Dataset section:
▬▬▬
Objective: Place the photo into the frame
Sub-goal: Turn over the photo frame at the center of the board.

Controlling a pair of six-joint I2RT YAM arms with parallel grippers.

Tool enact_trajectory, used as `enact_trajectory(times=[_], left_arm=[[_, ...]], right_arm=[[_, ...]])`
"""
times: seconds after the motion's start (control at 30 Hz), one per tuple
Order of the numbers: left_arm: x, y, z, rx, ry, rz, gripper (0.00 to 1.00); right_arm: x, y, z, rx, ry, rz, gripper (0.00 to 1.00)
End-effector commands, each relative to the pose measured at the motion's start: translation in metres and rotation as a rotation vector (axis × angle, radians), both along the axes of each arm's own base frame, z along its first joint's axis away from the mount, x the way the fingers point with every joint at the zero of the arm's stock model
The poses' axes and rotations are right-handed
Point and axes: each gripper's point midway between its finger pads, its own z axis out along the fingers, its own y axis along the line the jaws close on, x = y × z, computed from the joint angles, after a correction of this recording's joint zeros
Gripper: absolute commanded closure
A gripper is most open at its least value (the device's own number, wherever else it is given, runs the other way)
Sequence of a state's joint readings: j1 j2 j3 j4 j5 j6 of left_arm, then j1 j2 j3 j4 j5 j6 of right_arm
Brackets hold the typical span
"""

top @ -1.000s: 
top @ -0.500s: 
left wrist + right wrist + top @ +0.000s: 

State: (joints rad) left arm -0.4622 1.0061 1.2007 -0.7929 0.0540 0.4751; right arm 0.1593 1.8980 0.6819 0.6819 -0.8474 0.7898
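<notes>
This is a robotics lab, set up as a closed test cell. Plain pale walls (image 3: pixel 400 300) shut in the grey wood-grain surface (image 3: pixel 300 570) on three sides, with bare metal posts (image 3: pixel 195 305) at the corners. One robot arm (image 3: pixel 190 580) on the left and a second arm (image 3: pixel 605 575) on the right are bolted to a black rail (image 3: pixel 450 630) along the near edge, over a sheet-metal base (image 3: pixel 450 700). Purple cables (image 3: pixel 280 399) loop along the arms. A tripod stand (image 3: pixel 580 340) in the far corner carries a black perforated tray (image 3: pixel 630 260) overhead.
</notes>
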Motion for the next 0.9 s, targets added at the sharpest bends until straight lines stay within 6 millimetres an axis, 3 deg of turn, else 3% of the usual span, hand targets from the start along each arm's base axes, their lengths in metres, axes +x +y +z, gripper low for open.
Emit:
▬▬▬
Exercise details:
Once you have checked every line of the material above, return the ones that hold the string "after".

Answer to this problem:
times: seconds after the motion's start (control at 30 Hz), one per tuple
Point and axes: each gripper's point midway between its finger pads, its own z axis out along the fingers, its own y axis along the line the jaws close on, x = y × z, computed from the joint angles, after a correction of this recording's joint zeros

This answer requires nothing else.